It was well past compline before Joscelin was sufficiently free of his responsibilities to sit down with the women and take a cup of wine and a cold venison pasty - one of a batch fetched by Stephen from a cook shop on King Street, the Montsorrel kitchens being little more than smouldering ruins.
A door had been improvised out of planks from one of the rowing boats on the shoreline and the floor had been laid with new rushes borrowed from a neighbour. All traces of blood had either been removed or covered up. Out of sight but not out of mind, Joscelin thought as he sat down on a stool and leaned his back against the wall. The stolen hanging had been replaced and it cushioned his spine from the scrubbed, damp patch on the plaster. Once he had eaten and reassured the women, he had to go and spend at least the small hours in vigil over Walter’s body. His men were the outer ring of his family and to lose one hurt him. Walter had been a staunch companion, one of the first to join his banner the year that Juhel died.
‘I have three men below in the hall, guarding the strongbox,’ he said. ‘And more within immediate reach should the necessity arise, although I do not believe we’ll be troubled again in London. Leicester and his retinue are leaving at first light, so I gather.’
‘Have you spoken to Richard de Luci yet?’ asked Maude.
Joscelin dusted crumbs from his spare tunic. It was more threadbare than the one he had ruined in the river, and only just respectable. It was better for a mercenary to invest his coin in the best weapons and horses he could afford rather than in fine clothing. ‘No, he wasn’t at home. It can wait until morning now. His prisoners are securely confined, although I doubt he’ll get much out of them before they swing.’ He fell silent for a moment and stared into his half-empty cup. When he spoke again it was to Linnet, not his aunt.

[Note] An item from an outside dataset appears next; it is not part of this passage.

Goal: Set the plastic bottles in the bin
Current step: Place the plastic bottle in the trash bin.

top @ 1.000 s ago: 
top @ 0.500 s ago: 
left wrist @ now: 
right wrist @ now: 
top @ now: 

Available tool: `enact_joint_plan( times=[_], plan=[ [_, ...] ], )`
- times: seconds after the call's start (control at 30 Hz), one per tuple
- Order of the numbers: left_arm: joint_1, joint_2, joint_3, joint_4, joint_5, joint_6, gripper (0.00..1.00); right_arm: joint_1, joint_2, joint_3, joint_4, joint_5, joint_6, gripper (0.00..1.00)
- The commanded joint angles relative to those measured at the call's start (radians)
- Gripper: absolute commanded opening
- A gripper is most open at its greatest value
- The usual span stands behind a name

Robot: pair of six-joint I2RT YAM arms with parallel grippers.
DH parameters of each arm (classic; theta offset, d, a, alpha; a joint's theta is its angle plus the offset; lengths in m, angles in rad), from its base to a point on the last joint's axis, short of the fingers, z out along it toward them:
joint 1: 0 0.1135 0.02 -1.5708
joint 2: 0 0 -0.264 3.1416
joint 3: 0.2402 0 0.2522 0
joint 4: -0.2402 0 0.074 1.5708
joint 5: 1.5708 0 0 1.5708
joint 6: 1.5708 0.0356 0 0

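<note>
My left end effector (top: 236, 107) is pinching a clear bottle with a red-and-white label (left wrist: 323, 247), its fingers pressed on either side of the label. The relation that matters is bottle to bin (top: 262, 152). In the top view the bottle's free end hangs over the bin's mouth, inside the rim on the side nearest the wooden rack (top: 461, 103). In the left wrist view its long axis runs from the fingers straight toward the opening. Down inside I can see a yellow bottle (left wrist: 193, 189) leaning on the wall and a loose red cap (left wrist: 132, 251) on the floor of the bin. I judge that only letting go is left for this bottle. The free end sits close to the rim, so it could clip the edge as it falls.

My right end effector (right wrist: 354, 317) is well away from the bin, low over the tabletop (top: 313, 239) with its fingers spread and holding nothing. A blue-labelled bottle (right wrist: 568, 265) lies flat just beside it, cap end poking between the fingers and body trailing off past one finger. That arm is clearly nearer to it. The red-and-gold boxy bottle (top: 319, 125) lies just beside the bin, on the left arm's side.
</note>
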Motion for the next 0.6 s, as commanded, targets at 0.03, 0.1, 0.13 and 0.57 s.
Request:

‘Perhaps you will tell me now about Hubert de Beaumont, about this “private quarrel” of yours. I think that perhaps it is not so private after all.’
Linnet raised her hand to the spectacular necklet of bruises at her throat. A red burn mark showed livid where Beaumont had tried to tear off the leather cord upon which the strongbox key had hung. Joscelin was its custodian now. ‘If you had made an issue of it, there would have been a scandal and I would have been branded a harlot at the least. Hubert de Beaumont has a murky reputation and there have been several incidents involving other men’s wives. You ride the tourney circuits, you know the type.’
Joscelin inwardly flinched. Being a tourney champion and an itinerant mercenary he was, by association, linked to such men. He did indeed know the type. Besides, he couldn’t claim to be a lily-white innocent himself.
‘He wanted the silver. It was Giles’s wish, too, but I denied them both. I had to decide how to act in my own interests and my son’s, since the strongbox belongs to him now. I’m not sure I have done the right thing. There is no surety that King Henry will emerge from this rebellion the victor. To lean too far in either direction seems dangerous to me.’
Joscelin had been taking a drink of wine and he almost choked at hearing her deliver these less than honourable sentiments in a thoughtful, pragmatic voice. ‘Playing a double game is even more dangerous,’ he croaked.
She dipped her head and smoothed her gown over her knees. All he could see was the curve of her cheek and her lowered lashes. After a moment, she drew a deep breath and lifted her gaze to his. ‘And sometimes safer, I do believe. No, please, hear me out.’ She lifted her hand quickly to stay his protest. ‘I have a suggestion to put to you about tomorrow’s journey.’
Joscelin looked at the hand she had stretched out to him. It was a quick and capable hand with short-clipped nails. A practical hand, not that of a languid noble lady. ‘Yes?’ he said cautiously.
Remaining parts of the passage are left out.